## What is expected
In the entries below, find the line with "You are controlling" and the line with "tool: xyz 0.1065". Reproduce those two lines and every line between them exactly, and nothing more.

---------- Source material

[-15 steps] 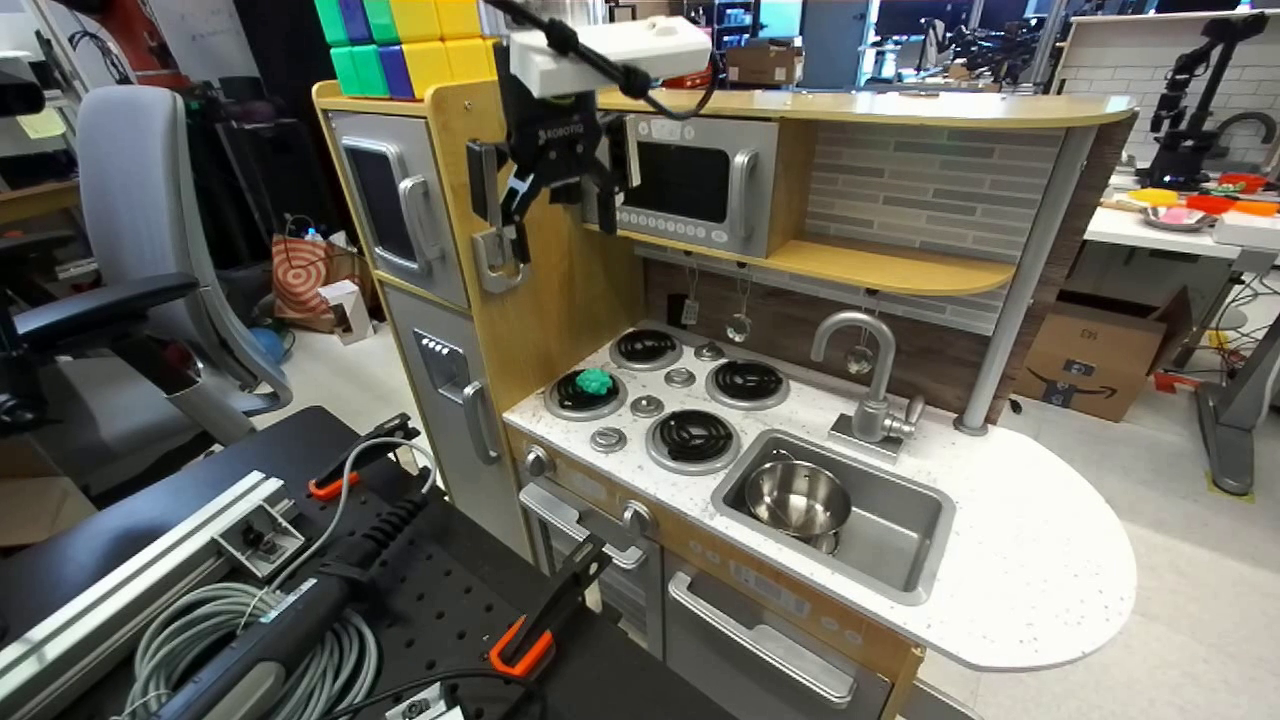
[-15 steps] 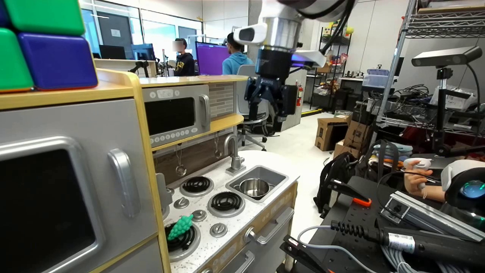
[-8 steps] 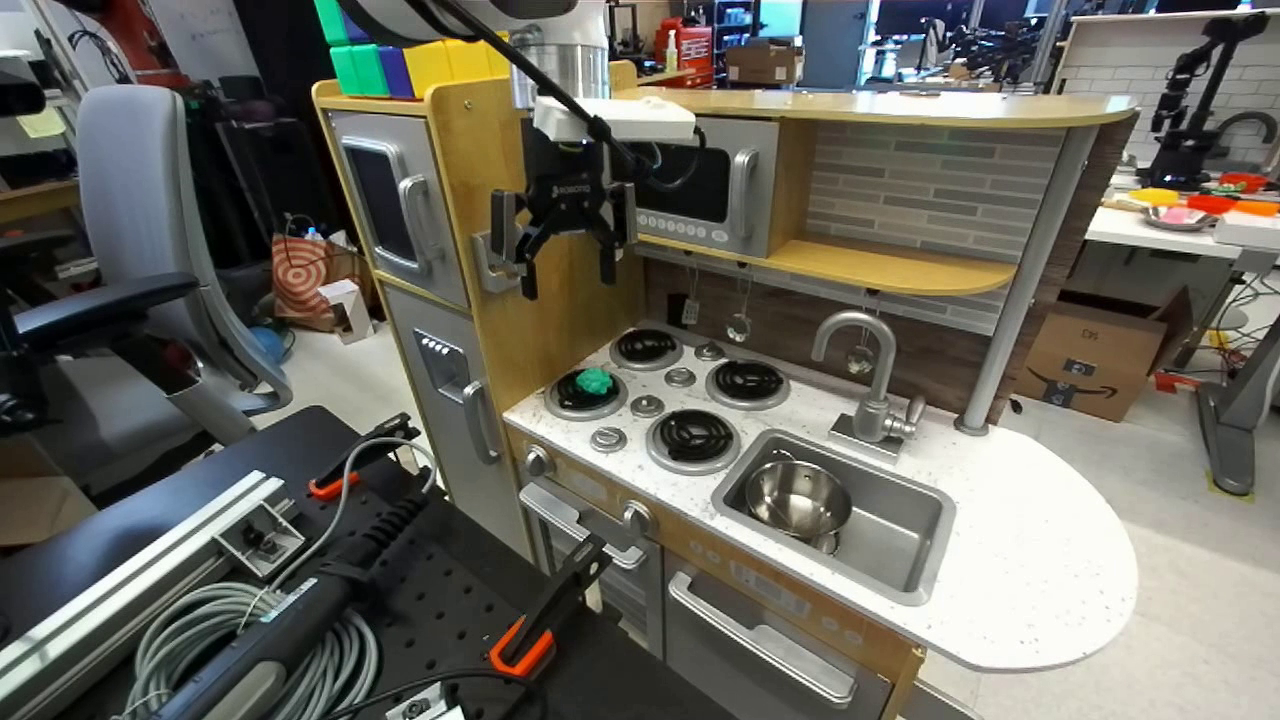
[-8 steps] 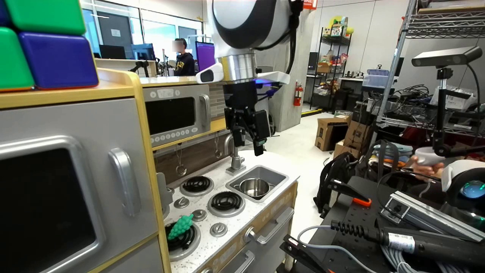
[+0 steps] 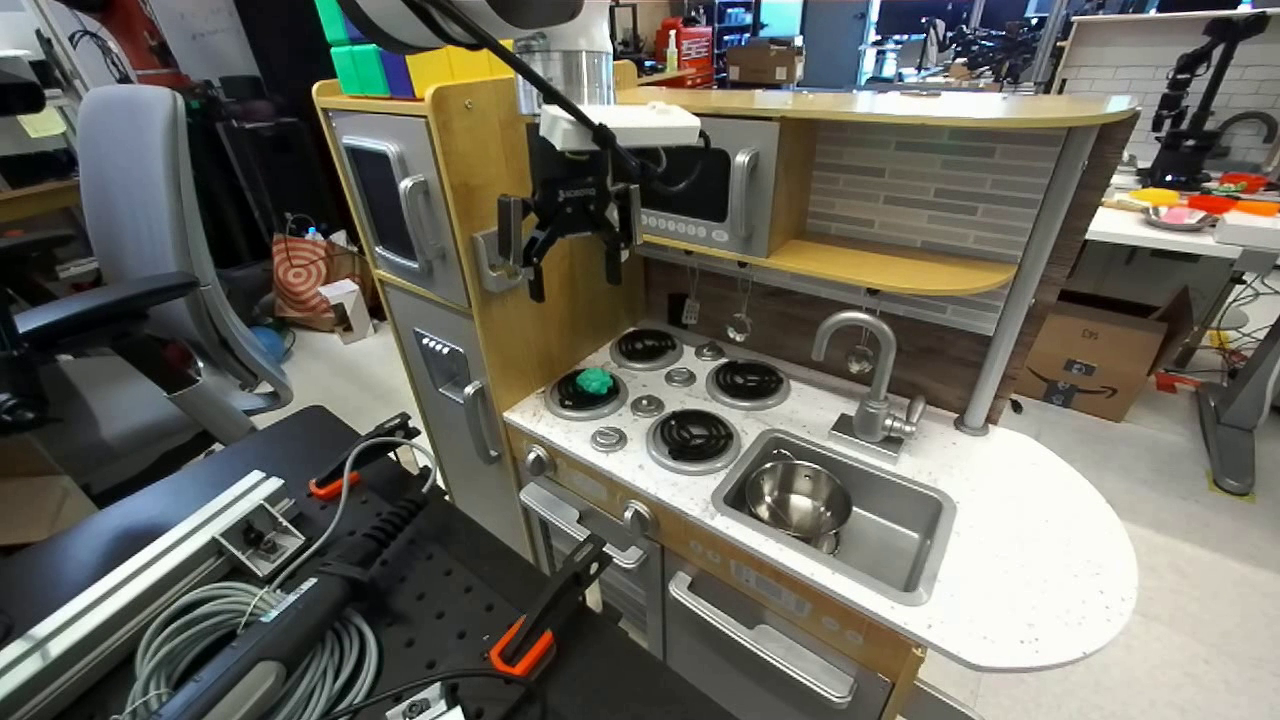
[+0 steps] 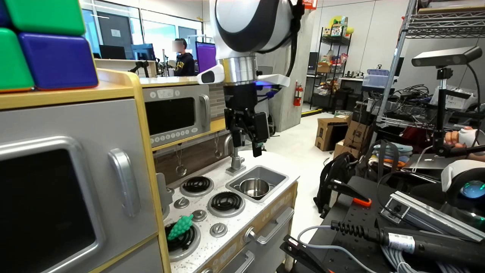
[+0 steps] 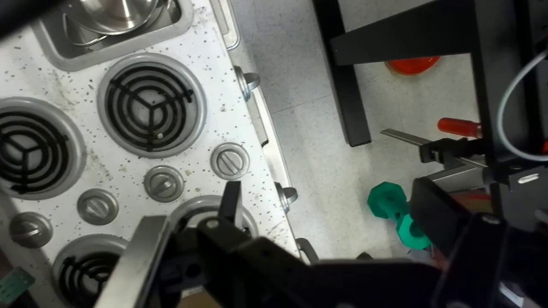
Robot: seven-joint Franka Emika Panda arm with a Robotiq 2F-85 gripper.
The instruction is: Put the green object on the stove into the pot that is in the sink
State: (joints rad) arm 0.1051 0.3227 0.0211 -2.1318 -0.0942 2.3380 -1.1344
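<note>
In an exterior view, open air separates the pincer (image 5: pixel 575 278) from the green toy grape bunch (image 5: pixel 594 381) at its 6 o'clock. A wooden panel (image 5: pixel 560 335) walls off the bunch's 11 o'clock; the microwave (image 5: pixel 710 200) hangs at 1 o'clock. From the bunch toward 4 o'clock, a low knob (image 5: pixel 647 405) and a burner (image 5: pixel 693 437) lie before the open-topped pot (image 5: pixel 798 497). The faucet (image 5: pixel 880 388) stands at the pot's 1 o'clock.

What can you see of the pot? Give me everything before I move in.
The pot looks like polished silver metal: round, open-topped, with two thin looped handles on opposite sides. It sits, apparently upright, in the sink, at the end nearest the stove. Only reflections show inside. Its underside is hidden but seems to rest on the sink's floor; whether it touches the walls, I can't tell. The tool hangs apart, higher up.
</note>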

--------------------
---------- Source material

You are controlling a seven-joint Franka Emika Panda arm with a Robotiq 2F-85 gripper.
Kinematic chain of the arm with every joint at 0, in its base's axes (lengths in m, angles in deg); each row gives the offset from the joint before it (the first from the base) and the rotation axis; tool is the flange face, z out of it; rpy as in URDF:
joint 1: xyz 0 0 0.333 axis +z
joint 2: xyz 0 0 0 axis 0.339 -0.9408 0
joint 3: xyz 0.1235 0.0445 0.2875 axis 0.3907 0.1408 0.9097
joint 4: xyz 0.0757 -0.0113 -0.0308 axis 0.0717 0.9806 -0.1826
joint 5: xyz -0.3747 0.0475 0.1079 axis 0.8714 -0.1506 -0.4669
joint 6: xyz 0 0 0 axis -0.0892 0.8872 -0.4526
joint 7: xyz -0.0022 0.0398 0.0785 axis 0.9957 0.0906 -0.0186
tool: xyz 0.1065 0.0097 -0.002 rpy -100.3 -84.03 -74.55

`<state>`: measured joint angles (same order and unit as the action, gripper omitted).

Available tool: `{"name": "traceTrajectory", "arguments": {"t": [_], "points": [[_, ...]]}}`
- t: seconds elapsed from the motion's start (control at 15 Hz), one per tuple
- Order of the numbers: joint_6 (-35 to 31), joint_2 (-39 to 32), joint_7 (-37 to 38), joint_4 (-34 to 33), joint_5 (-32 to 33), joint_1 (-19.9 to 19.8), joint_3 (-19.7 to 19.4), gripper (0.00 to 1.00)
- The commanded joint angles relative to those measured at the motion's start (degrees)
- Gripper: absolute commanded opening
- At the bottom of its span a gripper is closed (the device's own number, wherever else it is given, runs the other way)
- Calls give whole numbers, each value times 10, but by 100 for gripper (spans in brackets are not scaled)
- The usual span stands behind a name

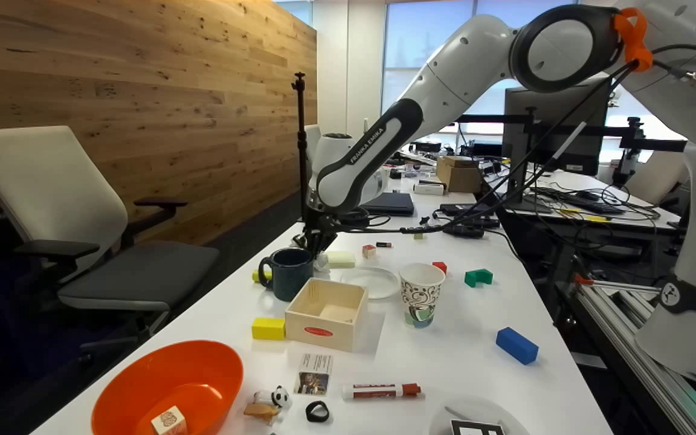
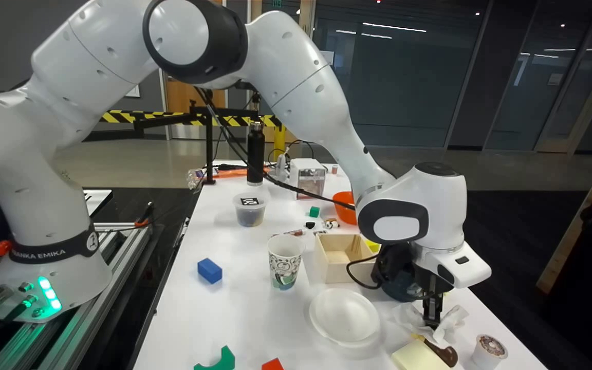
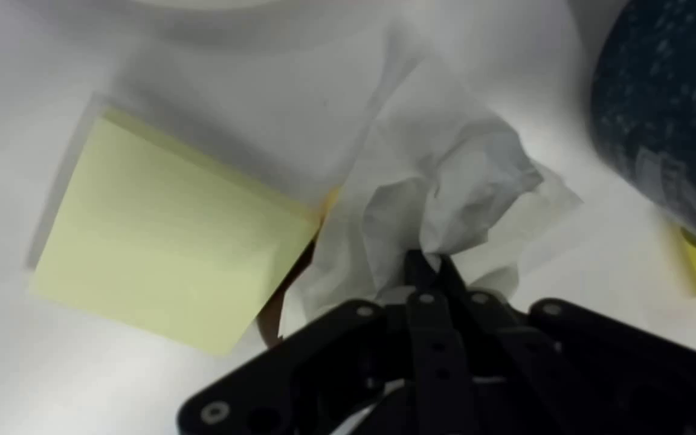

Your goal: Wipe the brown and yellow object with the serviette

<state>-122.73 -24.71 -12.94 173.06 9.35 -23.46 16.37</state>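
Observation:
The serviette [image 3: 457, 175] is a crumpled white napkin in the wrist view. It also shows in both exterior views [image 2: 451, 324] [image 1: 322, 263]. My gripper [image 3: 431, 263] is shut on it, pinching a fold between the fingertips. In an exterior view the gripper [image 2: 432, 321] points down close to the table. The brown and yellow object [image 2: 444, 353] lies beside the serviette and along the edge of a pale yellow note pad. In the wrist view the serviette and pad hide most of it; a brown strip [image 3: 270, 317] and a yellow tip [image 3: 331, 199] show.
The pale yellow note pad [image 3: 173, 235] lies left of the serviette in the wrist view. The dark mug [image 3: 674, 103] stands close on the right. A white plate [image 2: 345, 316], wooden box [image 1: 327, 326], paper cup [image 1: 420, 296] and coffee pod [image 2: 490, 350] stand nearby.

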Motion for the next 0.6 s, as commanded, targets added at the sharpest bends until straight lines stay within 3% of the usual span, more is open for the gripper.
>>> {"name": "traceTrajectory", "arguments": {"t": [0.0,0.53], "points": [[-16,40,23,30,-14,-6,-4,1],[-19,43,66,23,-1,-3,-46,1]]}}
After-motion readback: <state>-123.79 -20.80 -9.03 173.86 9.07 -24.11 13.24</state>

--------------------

## The answer
You are controlling a seven-joint Franka Emika Panda arm with a Robotiq 2F-85 gripper.
Kinematic chain of the arm with every joint at 0, in its base's axes (lengths in m, angles in deg); each row gives the offset from the joint before it (the first from the base) and the rotation axis; tool is the flange face, z out of it; rpy as in URDF:
joint 1: xyz 0 0 0.333 axis +z
joint 2: xyz 0 0 0 axis 0.339 -0.9408 0
joint 3: xyz 0.1235 0.0445 0.2875 axis 0.3907 0.1408 0.9097
joint 4: xyz 0.0757 -0.0113 -0.0308 axis 0.0717 0.9806 -0.1826
joint 5: xyz -0.3747 0.0475 0.1079 axis 0.8714 -0.1506 -0.4669
joint 6: xyz 0 0 0 axis -0.0892 0.8872 -0.4526
joint 7: xyz -0.0022 0.0398 0.0785 axis 0.9957 0.0906 -0.0186
tool: xyz 0.1065 0.0097 -0.002 rpy -100.3 -84.03 -74.55

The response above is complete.